Dear Gammon Alum and Friends,
I hope you are doing well.
I write this letter to you with a heavy heart for two primary reasons:
Reason 1: I am saddened to announce the death on February 20, 2019 of Minister Dwight Helton, a first year Master of Divinity Gammon Theological Seminary Student. I participated in his funeral service at Wesley Chapel United Methodist Church in McDonough, Georgia on Saturday, March 2, 2019. Minister Helton left us too soon, he was only 33 years old. I first met Minister Helton before the beginning of Fall Semester 2018 in my office to discuss his future and the wonderful possibilities within theological education. Minister Helton informed me he grew up and received the call to ministry in Wesley Chapel UMC, a church community where many of his pastors were distinguished graduates of Gammon Theological Seminary. After he graduated from Morehouse College, he worked for a few years as a teacher for Teach For America in New Orleans, Louisiana. It was during that season he realized his life experiences had prepared him to pursue graduate theological education, and he chose Gammon Theological Seminary at the Interdenominational Theological Center to pursue his dream. Dwight was young, gifted, and extremely talented. I ask for your prayers for the communities impacted by Dwight’s sudden physical death. As Christians, we believe loss, however painful the loss, can ultimately lead to resurrection. It is trust in the resurrection that gives us comfort we will see Minister Helton again. May Dwight rest in peace.

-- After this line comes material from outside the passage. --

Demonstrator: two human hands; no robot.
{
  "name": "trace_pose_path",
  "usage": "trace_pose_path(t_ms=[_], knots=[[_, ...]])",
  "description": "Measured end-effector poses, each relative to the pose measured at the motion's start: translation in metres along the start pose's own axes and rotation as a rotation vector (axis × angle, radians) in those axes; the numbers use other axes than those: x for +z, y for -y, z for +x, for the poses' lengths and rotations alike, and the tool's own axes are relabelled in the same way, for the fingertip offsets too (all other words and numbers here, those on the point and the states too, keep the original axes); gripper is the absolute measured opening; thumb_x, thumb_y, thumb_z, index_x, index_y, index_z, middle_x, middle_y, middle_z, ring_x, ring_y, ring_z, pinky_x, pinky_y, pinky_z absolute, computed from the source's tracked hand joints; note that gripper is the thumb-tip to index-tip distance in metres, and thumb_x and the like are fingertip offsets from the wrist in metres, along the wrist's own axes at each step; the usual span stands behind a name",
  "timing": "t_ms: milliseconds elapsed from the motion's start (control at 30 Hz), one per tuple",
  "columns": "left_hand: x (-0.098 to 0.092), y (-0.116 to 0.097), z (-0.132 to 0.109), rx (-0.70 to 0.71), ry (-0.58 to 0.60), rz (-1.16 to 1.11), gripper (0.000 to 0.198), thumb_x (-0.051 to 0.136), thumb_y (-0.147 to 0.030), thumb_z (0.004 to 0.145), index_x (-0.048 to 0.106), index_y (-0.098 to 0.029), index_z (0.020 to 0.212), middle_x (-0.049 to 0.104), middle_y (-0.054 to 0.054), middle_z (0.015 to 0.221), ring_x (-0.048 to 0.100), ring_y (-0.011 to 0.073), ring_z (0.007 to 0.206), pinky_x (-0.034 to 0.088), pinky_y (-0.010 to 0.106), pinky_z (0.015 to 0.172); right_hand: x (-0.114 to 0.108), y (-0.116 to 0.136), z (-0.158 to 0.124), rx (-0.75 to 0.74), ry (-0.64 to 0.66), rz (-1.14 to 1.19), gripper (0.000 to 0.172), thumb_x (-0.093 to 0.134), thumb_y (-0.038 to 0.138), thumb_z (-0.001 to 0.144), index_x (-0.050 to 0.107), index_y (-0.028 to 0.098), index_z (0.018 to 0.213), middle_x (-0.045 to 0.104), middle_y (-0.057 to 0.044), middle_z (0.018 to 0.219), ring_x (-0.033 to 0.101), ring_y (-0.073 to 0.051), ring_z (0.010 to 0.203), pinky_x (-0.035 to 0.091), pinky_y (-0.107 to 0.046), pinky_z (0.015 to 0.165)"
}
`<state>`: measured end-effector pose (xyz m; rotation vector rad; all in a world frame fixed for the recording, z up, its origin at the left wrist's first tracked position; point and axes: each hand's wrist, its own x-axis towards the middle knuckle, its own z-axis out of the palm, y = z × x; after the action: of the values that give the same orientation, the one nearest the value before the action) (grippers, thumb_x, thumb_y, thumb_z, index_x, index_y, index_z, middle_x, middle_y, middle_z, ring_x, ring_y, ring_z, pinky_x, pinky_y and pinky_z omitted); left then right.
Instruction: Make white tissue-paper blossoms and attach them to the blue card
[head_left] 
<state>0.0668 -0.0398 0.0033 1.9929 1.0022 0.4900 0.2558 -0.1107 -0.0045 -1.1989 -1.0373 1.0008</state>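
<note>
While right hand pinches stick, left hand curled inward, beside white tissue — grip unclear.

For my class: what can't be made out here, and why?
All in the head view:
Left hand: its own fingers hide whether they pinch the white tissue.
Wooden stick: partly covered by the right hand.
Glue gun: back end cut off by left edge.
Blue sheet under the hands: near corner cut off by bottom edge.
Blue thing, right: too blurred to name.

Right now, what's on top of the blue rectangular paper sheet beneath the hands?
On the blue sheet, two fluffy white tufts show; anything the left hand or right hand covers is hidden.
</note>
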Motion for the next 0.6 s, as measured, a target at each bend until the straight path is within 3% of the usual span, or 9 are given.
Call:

Reason 2: As part of the Gammon Theological Seminary delegation, I attended the 2019 Special Session of the General Conference held February 23-26, 2019 in St. Louis, Missouri. During the recent Special General Conference, it became clear people from all sides feel a combination of confusion, frustration, and anger in relation to the topic of full inclusion of the LGBTQIA+ community into The United Methodist Church. Allow me to be clear, since 1883, Gammon Theological Seminary has been a leader within the Methodist tradition of including historically marginalized and underserved communities as full participants. I am glad to write the tradition of radical inclusion continues today, especially now during this season. I am fully aware of the diversity of beliefs within the Gammon community. I would offer to each of us, Jesus makes room at the table for everyone. Gammon Theological Seminary will continue to make room for all of God’s people.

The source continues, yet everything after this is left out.